Indonesia negara penghasil sampah plastik di laut kedua terbanyak di dunia. Bioplastik diharapkan mampu menggantikan plastik. Bagaimana peluangnya?
Shelvina Alya
Mahasiswi Universitas Katolik Parahyangan (Unpar).
17 Juni 2022
BandungBergerak.id - Plastik adalah bahan yang sangat banyak digunakan dalam kehidupan sehari-hari karena sifatnya yang kuat, ringan, tahan lama, mudah didapat, dan relatif murah. Namun, plastik membutuhkan puluhan sampai ratusan tahun untuk terurai, sehingga sampah plastik yang terus menumpuk telah menjadi permasalahan yang tidak kunjung usai.
Indonesia adalah negara penghasil sampah plastik di laut kedua terbanyak di dunia.
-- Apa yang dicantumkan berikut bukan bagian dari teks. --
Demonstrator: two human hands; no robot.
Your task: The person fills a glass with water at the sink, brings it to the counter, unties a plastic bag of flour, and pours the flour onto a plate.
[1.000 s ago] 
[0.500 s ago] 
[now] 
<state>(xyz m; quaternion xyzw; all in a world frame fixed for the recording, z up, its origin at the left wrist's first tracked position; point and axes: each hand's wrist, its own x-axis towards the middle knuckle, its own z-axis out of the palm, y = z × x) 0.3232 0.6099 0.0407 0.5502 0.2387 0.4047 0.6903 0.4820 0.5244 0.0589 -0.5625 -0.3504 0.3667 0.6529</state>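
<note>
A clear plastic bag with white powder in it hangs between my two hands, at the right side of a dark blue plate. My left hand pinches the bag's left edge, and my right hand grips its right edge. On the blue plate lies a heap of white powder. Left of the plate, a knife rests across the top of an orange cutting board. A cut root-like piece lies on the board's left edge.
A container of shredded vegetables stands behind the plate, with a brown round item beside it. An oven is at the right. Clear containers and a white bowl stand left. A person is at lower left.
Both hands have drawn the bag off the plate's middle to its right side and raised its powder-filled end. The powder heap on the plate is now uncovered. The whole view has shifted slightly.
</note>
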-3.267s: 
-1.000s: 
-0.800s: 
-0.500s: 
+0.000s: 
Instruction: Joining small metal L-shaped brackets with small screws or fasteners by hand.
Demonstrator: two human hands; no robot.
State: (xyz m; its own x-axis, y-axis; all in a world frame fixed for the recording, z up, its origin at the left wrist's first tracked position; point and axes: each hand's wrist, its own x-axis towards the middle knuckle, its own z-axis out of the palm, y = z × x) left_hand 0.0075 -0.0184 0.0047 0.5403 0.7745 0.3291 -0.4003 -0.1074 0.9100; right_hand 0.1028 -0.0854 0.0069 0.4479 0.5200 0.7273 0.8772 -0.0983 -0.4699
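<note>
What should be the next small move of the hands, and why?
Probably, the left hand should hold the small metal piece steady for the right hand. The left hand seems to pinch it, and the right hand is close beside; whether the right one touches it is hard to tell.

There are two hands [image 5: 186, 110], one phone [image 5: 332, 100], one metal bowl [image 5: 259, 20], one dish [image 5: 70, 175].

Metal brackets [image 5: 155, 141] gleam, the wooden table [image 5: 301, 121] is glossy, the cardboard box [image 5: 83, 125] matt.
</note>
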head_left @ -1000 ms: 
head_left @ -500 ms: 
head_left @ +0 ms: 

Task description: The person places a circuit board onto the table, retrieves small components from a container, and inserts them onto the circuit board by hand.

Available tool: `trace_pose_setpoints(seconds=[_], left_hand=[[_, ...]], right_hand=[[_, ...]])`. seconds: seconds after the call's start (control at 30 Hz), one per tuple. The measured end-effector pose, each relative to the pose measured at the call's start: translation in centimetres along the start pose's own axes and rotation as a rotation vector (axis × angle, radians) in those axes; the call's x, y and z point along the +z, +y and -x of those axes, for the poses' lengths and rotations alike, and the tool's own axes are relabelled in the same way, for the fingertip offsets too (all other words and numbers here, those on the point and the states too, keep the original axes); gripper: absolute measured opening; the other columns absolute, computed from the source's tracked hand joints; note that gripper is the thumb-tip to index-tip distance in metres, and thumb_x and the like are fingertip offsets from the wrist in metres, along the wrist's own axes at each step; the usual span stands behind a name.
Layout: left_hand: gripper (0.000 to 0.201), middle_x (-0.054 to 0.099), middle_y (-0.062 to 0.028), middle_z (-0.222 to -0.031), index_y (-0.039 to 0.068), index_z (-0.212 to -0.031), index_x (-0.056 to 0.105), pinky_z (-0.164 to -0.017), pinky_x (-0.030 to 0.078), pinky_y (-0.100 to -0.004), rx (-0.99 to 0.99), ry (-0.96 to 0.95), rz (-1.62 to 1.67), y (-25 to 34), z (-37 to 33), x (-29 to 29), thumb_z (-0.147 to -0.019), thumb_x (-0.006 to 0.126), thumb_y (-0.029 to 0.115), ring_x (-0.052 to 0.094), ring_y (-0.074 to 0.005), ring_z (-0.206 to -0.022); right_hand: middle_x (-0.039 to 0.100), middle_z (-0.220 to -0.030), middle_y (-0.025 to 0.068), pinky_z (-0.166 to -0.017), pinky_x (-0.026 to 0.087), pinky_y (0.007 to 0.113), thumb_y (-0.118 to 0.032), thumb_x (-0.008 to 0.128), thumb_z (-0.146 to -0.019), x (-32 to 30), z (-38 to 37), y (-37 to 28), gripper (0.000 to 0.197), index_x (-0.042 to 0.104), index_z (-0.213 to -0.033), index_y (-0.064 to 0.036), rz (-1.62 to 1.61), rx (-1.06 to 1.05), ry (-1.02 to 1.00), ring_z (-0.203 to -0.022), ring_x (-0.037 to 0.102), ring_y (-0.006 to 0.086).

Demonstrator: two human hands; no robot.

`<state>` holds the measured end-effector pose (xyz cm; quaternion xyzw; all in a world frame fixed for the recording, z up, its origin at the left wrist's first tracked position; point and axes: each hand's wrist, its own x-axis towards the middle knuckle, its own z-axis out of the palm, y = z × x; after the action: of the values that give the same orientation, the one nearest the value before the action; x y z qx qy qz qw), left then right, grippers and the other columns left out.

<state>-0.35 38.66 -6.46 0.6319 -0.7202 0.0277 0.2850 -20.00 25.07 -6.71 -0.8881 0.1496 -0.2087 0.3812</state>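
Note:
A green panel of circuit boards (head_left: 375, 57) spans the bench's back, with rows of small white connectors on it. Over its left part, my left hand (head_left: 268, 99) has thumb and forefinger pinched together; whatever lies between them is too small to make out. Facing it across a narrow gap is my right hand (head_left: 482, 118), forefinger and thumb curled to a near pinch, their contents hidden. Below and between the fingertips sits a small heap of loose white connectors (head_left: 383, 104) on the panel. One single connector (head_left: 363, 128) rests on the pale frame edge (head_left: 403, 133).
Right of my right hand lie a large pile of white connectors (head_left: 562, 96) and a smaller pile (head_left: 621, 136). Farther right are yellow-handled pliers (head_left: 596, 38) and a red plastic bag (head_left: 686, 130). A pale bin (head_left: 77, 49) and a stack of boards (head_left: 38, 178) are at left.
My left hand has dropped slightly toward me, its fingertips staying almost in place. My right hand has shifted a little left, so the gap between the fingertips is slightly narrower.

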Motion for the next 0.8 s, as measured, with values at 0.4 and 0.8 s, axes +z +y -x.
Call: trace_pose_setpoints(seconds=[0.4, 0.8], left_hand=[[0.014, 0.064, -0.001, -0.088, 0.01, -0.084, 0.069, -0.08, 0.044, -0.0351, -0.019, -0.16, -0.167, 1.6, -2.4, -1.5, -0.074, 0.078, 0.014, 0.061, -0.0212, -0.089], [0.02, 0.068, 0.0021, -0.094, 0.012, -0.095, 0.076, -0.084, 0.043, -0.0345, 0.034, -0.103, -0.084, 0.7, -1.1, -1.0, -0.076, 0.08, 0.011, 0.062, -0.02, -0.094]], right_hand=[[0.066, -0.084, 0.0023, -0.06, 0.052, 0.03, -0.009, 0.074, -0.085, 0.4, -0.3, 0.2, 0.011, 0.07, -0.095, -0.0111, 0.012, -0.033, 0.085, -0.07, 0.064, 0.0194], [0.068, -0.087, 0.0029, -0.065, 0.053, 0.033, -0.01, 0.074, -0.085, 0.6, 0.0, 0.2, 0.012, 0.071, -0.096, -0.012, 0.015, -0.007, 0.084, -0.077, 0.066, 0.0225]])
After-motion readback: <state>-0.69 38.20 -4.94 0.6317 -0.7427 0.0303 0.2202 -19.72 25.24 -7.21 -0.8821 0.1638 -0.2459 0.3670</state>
Menurut Sistem Informasi Pengelolaan Sampah Nasional (SIPSN), dari seluruh jenis sampah yang dihasilkan Indonesia, sampah plastik adalah jenis sampah kedua terbanyak yaitu sebanyak 15 persen dari jumlah total sampah yang dihasilkan. Sedangkan hanya sebanyak 10 persen sampah plastik yang dapat didaur ulang dan dijadikan kompos, 20 persen dibakar, 27 persen tidak terkelola (dibuang dan tertimbun di sembarang tempat), dan 43 persen berakhir di tempat pembuangan sampah.
Sampah plastik yang tertimbun akan mencemari lingkungan mulai dari air, tanah, dan udara. Proses produksi, konsumsi, dan pengelolaan sampah plastik menghasilkan emisi karbon yang tinggi sehingga berkontribusi terhadap pemanasan global. Sampah plastik yang dibakar di udara terbuka dapat melepaskan bahan kimia beracun yang berbahaya untuk kesehatan. Penimbunan plastik juga dapat membunuh mikroorganisme dalam tanah. Sampah plastik yang dibuang dan tertimbun di sembarang tempat dapat menyumbat saluran-saluran air sehingga menyebabkan banjir. Selain itu, sampah plastik yang dibuang ke perairan dapat termakan oleh hewan dan merusak ekosistem perairan.
Untuk mengatasi permasalahan ini, berbagai penelitian telah dilakukan untuk menciptakan bahan plastik yang ramah lingkungan. Bioplastik adalah plastik yang terbuat dari bahan alami sehingga dapat terurai dengan cepat dan mudah. Namun, apakah benar bioplastik dapat menggantikan plastik konvensional dan mengatasi masalah penimbunan plastik?
Kelebihan Bioplastik
Bioplastik memiliki karakteristik yang menyerupai plastik konvensional sehingga sama halnya dengan plastik konvensional, bioplastik bersifat ringan dan fleksibel sehingga dapat digunakan untuk berbagai keperluan. Bioplastik dibuat dari bahan nabati yang merupakan produk pertanian yang dapat diperbaharui dan ketersediaannya melimpah di alam sehingga mudah didapatkan.
Karena terbuat dari bahan baku alami, bioplastik bersifat ramah lingkungan sehingga dapat terdegradasi oleh alam dengan cepat dan mudah tanpa menghasilkan zat beracun saat terurai. Energi yang dibutuhkan untuk pembuatan plastik berbahan dasar alami ini lebih sedikit dibandingkan dengan energi yang dibutuhkan untuk pembuatan plastik berbahan dasar sintetis.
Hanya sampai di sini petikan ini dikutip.